DIRECTIONS FOR THIS TASK: From the first line of the material below through the line containing "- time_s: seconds", print every line exactly as it stands, but no pictures.

RECORDED INFORMATION:
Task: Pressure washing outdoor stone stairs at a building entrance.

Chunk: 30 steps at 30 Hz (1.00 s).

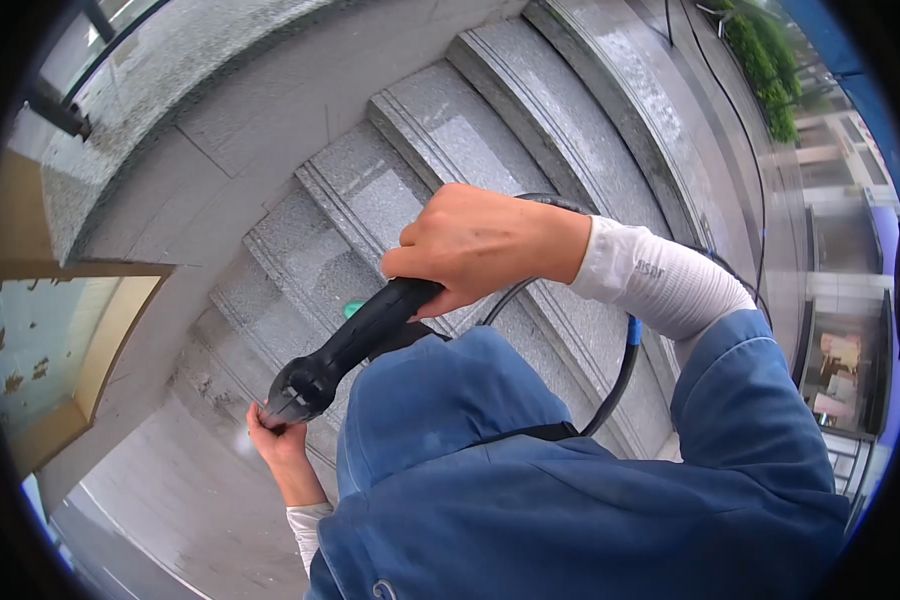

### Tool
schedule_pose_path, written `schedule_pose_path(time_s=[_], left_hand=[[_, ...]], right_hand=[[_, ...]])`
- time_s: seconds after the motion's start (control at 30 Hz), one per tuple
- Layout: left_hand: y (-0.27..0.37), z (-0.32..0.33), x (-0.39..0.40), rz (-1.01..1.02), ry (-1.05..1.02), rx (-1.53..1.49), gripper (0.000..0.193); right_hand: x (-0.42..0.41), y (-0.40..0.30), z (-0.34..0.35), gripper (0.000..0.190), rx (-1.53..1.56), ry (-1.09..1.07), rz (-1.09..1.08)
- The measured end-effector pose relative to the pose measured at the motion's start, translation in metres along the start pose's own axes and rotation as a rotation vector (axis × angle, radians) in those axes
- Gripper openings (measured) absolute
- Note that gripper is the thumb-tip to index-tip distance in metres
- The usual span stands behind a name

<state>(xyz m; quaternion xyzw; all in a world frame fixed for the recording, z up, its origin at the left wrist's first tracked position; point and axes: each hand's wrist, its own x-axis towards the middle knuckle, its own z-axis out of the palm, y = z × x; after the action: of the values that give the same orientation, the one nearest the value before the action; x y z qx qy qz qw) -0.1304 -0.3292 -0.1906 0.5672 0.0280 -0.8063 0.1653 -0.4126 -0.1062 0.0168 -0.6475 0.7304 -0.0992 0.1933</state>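
A black hand-held tool (375, 322) slants down to the left over the granite stairs. It has a long, thick grip and a wider, rounded head (301, 390); its exact kind is not clear. My right hand (480, 240), back of the hand up, is wrapped around the upper end of the grip. At the lower end, the fingers of my left hand (279, 442) are at the tip of the head and seem to hold it. A pale haze hangs just beside those fingers. My bent knee (450, 382) in blue cloth hides part of the stairs below the tool.
Granite steps (495, 97) with grooved edges rise toward the upper right, with wet-looking patches. A thick black hose (621, 379) with a blue band loops around my knee. A stone wall (270, 112) runs along the stairs. Thin black cables (750, 142) hang or lie at right.
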Motion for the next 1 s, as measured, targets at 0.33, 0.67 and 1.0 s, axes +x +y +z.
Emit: schedule_pose_path(time_s=[0.33, 0.67, 1.0], left_hand=[[0.007, -0.044, 0.028, -0.056, 0.003, 0.205, 0.027], [-0.008, -0.003, 0.01, -0.121, 0.003, 0.352, 0.021], [-0.017, 0.005, -0.01, -0.038, 0.019, 0.486, 0.02]], right_hand=[[-0.225, 0.023, 0.042, 0.037, 0.57, 0.705, 1.005], [-0.382, -0.333, 0.357, 0.113, 2.11, 0.211, 2.646], [-0.377, -0.19, 0.407, 0.061, 1.812, 3.537, 1.015]])
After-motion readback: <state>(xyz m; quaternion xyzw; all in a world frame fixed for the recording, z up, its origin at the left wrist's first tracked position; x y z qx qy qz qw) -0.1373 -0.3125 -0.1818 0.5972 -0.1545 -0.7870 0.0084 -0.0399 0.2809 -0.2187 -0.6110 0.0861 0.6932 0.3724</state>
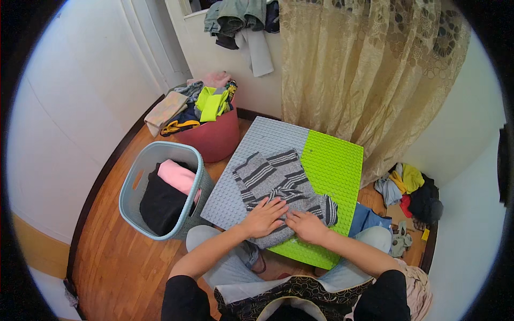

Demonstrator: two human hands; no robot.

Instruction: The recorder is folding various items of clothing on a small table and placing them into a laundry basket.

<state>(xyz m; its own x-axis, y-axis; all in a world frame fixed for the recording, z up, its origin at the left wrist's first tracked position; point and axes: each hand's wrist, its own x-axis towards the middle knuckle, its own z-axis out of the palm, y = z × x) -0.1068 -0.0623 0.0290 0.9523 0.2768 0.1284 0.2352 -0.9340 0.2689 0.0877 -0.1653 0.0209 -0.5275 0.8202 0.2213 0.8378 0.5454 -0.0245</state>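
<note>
A grey garment with black and white stripes lies spread and partly bunched across a studded building-brick tabletop, grey on one side and lime green on the other. My left hand rests flat on the near part of the cloth, its fingers slightly apart. Beside it, my right hand touches the same cloth with bent fingers; whether they pinch the fabric is hidden. The fingertips of both hands nearly meet over the creased middle.
Left of the table stands a light blue plastic basket holding black and pink cloth. Behind it, a red tub is heaped with clothes. More clothes lie on the floor at right. A beige curtain hangs behind the table.
</note>
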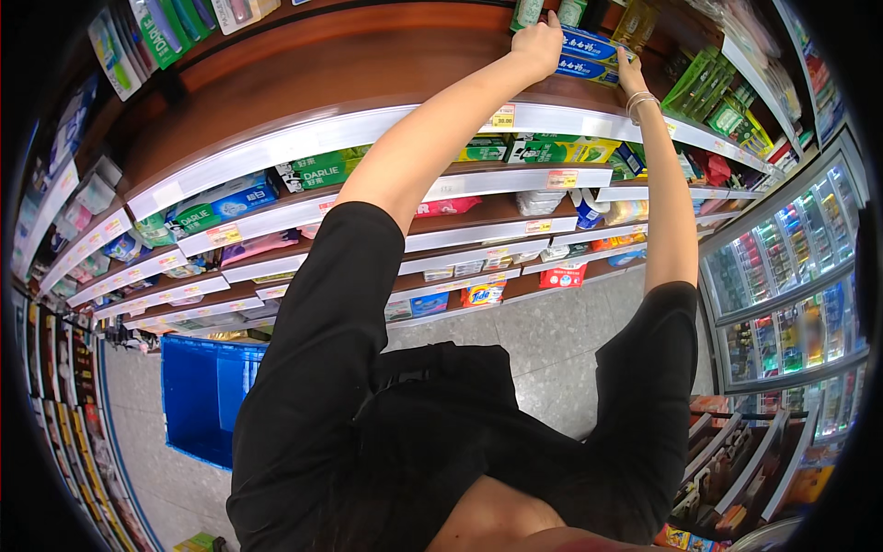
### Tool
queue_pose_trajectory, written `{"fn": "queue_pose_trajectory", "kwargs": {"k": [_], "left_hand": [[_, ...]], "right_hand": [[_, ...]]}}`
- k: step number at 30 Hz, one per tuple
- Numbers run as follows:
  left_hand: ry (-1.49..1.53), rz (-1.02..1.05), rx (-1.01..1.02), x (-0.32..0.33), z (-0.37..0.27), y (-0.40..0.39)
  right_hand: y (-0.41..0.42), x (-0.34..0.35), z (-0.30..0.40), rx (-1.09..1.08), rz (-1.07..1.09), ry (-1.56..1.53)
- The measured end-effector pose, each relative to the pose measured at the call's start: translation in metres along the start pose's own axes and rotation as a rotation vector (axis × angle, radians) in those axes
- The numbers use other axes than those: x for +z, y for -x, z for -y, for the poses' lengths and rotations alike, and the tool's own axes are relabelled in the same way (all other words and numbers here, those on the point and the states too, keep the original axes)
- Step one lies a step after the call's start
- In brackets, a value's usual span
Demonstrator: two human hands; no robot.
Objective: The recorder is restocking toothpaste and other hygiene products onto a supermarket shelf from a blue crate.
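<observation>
Both arms reach up to a brown shelf board [331, 69]. My left hand [540, 47] is at the left end of two stacked blue toothpaste boxes, an upper box [586, 45] and a lower box [586, 69]. Their right ends are against my right hand [629, 72], which has bracelets at the wrist. The boxes are pressed between the two hands; some fingers are hidden behind them. Behind my left hand stand green-and-white packages [530, 12]. A yellowish pack [635, 24] is just beyond the right end of the boxes.
Green packs [700, 83] stand farther right on this shelf. Hanging toothbrush packs [162, 31] are at upper left. Lower shelves hold Darlie boxes [324, 169] and a Tide pack [484, 293]. A blue crate [193, 400] is on the floor at left; a glass-door drinks cooler [779, 269] stands right.
</observation>
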State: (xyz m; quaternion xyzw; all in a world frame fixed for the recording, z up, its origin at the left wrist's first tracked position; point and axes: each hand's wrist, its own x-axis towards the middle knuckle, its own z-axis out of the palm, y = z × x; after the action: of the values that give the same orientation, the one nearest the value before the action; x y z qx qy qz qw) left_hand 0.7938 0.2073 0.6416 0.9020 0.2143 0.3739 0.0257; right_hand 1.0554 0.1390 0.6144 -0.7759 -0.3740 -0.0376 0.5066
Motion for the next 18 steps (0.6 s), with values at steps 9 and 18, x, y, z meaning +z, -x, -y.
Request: {"fn": "queue_pose_trajectory", "kwargs": {"k": [9,18], "left_hand": [[0.191,0.157,-0.134,-0.002,0.005,-0.003],[0.528,0.126,-0.320,0.006,-0.017,0.018]], "right_hand": [[-0.006,-0.001,-0.005,0.070,-0.080,-0.207],[0.053,-0.024,0.040,0.251,-0.260,-0.247]]}}
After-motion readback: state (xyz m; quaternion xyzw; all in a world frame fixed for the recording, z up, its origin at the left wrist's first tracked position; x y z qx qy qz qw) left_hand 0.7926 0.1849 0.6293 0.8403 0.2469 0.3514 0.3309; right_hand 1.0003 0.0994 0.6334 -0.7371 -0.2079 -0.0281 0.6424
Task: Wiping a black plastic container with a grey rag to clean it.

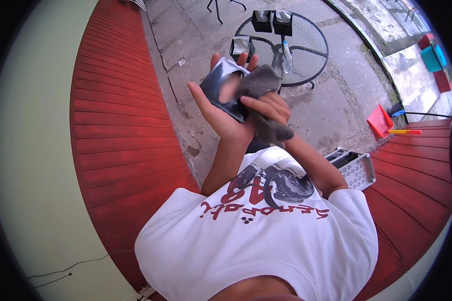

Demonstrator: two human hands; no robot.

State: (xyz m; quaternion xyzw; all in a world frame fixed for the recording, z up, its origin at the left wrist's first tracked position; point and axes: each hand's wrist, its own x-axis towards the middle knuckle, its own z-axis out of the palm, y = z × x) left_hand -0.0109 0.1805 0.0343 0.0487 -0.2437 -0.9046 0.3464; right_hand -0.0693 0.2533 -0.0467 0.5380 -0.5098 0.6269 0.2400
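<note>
On the upturned palm of my left hand point(228, 122) rests a glossy black piece point(211, 84) with an oval opening. It looks like a tissue box cover or its top panel. The thumb and fingertips of that hand show around its edges. A dark grey cloth point(263, 79) is gripped in my right hand point(271, 107), close against the right side of the black piece. One end of the cloth hangs below the wrist. The area inside the oval is blurred, and the underside of the piece is hidden.
A round glass table point(309, 45) ahead bears several black boxes point(261, 26) with shiny tops and a spray bottle point(287, 56). Red slatted benches point(124, 113) flank me. At right are a grey-white basket point(356, 171), a red dustpan point(380, 121) and a teal container point(433, 58).
</note>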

COMPLETED EXERCISE:
Task: Pressure washing outdoor stone stairs at a building entrance.

Chunk: 30 steps at 30 Hz (1.00 s).


### Tool
schedule_pose_path, written `schedule_pose_path(time_s=[_], left_hand=[[_, ...]], right_hand=[[_, ...]])`
- time_s: seconds after the motion's start (control at 30 Hz), one per tuple

The output is complete, and nothing more is needed.